Need to insert an Array of Integers into ClickHouse Table Column from Spark :: Can't get JDBC type for array<int>
OS
Windows 11 Spark 3.1.2 Python 3.7
What I am doing ?
I have a dataframe that contains an Array of Integers in a column. I am inserting this dataframe into ClickHouse using jar clickhouse-jdbc-0.3.2-patch11.jar and driver com.github.housepower.jdbc.ClickHouseDriver.
Error I am getting
Can't get JDBC type for array<int>
Code Snippet
source_df.write \
.format("jdbc") \
.mode("overwrite") \
.option("driver", "com.github.housepower.jdbc.ClickHouseDriver") \
.option("url", os.environ["clickhous_url"]) \
.option("createTableOptions", "engine=MergeTree()"
"primary key (UserID)"
"order by (UserID)") \
.option("user", "clickhouse_user") \
.option("password", "xxxxxxxxx") \
.option("dbtable", "User_Table") \
.option("batchsize", "20000") \
.option("truncate", "true") \
.save()
I have tried with com.github.housepower:clickhouse-native-jdbc but It is also giving the same issue.

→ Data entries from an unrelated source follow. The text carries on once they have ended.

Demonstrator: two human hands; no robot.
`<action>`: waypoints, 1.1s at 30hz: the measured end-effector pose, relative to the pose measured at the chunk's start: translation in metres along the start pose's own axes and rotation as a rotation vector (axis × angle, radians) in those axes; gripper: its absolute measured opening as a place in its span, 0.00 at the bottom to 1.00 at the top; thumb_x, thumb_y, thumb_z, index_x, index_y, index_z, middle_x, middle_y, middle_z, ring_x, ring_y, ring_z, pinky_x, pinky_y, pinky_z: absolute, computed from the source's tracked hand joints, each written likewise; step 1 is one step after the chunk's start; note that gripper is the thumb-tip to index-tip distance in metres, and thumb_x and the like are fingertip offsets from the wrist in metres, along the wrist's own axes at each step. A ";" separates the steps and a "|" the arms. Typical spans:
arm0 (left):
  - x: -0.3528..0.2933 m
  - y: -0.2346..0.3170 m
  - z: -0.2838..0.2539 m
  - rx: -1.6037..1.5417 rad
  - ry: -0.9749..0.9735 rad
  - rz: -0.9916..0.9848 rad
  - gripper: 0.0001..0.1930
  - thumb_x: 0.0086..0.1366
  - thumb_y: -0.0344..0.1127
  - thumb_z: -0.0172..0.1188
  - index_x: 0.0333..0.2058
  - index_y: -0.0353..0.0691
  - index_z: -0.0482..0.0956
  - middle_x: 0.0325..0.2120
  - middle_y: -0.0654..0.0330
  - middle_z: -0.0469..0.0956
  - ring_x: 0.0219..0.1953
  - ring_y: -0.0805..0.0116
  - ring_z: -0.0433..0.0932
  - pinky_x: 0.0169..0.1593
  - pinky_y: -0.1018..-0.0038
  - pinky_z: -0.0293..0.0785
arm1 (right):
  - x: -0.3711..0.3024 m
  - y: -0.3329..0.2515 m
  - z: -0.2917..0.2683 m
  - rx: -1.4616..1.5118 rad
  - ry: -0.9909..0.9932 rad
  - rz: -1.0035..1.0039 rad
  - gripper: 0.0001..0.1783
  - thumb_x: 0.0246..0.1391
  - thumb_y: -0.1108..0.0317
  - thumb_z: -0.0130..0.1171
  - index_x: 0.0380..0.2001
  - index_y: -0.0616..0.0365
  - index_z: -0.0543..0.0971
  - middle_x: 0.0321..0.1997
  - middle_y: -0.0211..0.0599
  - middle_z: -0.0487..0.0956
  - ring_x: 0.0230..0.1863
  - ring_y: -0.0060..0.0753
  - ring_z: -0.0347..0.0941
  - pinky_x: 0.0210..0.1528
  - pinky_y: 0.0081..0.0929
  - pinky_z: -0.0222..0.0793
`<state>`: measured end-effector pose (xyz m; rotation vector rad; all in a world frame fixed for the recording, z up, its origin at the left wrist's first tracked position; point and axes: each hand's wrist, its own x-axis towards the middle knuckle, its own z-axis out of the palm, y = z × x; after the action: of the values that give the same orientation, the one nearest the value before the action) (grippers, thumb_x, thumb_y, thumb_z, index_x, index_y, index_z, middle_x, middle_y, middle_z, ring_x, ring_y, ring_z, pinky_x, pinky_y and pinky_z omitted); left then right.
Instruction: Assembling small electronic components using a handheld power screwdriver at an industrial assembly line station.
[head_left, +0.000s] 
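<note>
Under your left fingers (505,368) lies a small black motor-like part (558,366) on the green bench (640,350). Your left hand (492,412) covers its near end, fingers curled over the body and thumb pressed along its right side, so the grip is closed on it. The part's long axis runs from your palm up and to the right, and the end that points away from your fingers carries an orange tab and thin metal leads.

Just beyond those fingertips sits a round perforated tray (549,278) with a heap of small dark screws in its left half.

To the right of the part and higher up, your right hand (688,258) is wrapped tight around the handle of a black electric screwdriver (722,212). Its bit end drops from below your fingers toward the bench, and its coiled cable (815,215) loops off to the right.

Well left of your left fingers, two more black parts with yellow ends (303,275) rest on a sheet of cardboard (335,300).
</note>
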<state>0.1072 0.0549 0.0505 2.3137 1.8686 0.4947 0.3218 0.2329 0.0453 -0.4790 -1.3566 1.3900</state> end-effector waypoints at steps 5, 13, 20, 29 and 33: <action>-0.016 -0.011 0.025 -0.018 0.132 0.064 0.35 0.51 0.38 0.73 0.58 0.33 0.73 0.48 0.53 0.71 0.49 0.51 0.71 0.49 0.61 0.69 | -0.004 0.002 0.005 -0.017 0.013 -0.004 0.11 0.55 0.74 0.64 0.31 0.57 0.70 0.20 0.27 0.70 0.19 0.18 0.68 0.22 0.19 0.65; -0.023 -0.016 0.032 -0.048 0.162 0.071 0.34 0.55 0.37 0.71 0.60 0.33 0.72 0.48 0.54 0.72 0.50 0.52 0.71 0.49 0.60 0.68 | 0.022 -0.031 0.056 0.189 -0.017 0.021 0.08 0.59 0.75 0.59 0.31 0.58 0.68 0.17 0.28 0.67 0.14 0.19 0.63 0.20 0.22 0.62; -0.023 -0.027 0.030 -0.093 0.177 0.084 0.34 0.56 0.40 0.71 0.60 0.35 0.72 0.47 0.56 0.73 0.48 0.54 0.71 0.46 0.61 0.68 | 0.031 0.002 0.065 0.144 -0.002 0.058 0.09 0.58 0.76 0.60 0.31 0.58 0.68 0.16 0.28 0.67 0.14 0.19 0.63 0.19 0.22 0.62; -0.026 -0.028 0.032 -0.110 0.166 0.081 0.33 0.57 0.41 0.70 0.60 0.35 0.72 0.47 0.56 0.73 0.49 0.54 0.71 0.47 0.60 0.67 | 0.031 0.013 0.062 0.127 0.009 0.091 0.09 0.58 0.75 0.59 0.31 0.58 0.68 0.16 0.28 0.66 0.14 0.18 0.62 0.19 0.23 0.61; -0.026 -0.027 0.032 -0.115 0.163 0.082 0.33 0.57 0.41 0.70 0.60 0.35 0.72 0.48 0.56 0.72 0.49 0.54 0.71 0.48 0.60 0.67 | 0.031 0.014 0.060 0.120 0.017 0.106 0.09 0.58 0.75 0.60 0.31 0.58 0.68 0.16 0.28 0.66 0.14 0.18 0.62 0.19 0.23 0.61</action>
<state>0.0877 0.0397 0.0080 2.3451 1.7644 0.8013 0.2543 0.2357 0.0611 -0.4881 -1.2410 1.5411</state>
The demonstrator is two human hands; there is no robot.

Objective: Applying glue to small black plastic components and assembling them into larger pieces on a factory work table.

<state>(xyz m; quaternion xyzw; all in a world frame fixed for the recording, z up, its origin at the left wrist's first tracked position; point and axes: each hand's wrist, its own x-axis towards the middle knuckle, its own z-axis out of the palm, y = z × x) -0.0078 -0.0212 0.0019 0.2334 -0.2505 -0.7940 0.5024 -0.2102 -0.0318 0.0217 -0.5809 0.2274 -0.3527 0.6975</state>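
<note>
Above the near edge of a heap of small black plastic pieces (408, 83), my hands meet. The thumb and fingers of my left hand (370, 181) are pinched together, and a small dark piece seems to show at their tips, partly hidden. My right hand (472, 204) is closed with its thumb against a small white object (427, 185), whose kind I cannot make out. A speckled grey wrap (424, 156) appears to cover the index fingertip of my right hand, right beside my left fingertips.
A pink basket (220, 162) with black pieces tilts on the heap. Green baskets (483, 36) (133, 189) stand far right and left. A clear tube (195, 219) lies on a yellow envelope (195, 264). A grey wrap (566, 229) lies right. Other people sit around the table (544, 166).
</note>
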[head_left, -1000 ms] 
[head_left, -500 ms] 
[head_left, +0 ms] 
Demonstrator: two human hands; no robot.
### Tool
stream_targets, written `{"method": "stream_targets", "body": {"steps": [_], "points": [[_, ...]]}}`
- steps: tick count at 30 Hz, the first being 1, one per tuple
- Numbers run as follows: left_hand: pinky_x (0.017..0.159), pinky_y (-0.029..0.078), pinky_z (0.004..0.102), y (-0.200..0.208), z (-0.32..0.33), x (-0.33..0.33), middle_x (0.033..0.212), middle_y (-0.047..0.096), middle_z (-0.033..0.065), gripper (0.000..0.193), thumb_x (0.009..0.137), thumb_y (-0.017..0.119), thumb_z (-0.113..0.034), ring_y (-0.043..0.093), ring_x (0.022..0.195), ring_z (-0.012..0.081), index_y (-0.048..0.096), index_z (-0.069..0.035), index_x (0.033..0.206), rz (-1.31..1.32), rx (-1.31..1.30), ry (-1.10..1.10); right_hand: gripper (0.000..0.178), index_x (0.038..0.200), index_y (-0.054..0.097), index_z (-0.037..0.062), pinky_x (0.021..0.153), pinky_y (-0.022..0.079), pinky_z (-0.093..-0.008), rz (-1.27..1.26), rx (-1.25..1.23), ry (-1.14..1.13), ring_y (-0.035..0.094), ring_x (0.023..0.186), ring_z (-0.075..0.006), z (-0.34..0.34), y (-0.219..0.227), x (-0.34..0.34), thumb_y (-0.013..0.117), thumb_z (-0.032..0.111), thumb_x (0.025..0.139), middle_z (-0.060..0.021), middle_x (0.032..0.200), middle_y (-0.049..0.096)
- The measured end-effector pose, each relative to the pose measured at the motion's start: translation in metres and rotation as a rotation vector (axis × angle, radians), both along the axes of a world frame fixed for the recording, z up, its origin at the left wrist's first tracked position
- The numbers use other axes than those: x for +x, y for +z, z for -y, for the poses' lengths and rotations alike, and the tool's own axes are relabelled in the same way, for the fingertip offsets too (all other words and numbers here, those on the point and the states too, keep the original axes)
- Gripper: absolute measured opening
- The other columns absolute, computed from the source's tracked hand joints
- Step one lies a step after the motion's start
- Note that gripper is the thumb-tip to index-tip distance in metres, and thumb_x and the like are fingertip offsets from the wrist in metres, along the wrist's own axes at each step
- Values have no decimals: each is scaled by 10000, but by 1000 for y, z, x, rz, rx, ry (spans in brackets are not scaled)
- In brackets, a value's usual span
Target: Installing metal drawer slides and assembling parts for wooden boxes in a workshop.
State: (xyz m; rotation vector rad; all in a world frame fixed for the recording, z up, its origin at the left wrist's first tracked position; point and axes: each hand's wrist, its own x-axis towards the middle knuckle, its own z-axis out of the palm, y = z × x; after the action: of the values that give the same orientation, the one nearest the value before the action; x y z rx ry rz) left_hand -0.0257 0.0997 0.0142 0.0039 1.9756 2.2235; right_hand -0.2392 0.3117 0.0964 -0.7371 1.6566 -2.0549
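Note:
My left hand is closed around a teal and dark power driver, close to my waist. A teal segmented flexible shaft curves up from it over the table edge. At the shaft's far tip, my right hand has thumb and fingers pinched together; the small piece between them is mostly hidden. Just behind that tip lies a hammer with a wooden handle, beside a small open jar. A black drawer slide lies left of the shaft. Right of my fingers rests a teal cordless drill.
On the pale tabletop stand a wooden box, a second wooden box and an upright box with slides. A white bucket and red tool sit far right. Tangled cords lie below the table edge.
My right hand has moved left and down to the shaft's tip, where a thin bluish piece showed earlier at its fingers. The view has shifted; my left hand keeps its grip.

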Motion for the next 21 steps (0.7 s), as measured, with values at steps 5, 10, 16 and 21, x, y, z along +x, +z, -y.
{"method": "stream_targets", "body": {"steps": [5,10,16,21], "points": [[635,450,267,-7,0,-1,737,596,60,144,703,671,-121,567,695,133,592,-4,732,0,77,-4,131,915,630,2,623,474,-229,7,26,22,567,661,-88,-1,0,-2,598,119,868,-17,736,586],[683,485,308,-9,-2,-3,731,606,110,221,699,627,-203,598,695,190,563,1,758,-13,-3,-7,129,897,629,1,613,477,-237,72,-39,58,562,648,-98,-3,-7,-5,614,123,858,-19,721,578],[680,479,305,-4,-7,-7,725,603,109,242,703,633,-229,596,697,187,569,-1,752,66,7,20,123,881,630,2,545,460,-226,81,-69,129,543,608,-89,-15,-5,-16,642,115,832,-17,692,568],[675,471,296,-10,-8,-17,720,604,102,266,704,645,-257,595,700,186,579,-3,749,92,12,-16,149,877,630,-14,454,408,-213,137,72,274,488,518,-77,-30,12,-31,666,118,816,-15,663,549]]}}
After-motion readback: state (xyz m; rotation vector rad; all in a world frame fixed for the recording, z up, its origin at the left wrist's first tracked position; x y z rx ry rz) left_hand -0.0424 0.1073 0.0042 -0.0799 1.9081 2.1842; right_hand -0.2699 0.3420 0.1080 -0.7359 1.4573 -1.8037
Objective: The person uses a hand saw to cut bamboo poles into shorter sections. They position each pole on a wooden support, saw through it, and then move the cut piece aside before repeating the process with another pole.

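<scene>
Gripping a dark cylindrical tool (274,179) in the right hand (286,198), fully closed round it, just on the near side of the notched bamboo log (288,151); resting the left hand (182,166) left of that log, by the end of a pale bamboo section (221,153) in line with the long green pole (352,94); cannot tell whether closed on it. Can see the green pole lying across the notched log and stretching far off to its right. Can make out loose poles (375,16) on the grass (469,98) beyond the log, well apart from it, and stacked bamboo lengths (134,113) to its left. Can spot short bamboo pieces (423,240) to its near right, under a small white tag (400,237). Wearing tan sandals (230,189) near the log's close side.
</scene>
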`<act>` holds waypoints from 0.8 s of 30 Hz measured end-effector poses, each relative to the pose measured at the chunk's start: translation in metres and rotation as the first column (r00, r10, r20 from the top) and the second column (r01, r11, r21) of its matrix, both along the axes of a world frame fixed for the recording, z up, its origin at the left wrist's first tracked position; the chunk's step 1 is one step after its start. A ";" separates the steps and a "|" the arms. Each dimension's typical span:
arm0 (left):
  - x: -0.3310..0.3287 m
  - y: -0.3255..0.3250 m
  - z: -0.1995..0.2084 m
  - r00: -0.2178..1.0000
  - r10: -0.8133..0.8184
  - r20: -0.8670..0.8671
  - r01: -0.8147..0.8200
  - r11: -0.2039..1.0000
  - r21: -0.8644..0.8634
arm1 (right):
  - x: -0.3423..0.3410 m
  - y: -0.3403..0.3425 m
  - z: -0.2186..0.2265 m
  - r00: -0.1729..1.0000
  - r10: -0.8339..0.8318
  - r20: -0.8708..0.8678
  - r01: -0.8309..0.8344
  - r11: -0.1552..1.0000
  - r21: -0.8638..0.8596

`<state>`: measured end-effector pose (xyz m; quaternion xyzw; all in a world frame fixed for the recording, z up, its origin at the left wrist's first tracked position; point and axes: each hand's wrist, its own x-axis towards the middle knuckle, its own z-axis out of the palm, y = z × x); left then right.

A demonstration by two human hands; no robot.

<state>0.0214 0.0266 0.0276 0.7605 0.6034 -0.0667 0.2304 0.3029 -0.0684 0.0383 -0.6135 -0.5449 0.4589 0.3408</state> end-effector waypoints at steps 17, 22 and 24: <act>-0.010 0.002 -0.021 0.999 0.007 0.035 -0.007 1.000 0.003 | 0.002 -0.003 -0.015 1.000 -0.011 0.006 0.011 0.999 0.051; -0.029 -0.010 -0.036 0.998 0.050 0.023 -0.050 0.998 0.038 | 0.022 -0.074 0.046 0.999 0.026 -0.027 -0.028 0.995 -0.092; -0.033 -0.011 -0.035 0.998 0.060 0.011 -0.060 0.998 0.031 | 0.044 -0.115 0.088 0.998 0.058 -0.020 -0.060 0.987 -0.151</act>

Can anyone help me on this ?
you can add this JdbcDialects.registerDialect(ClickHouseDialect) before write to clickhouse.. import org.apache.spark.sql.jdbc.{ClickHouseDialect, JdbcDialects} ClickHouseDialect comes from <groupId>com.github.housepower</groupId> <artifactId>clickhouse-integration-spark_${scala.binary.version}</artifactId>
I tried adding this to my pyspark code, however I couldn't get it right. Can you please help me on this ?
from py4j.java_gateway import java_import
gw = self.spark.sparkContext._gateway
java_import(gw.jvm, "com.github.housepower.clickhouse-integration-spark_2.12.ClickHouseDialect")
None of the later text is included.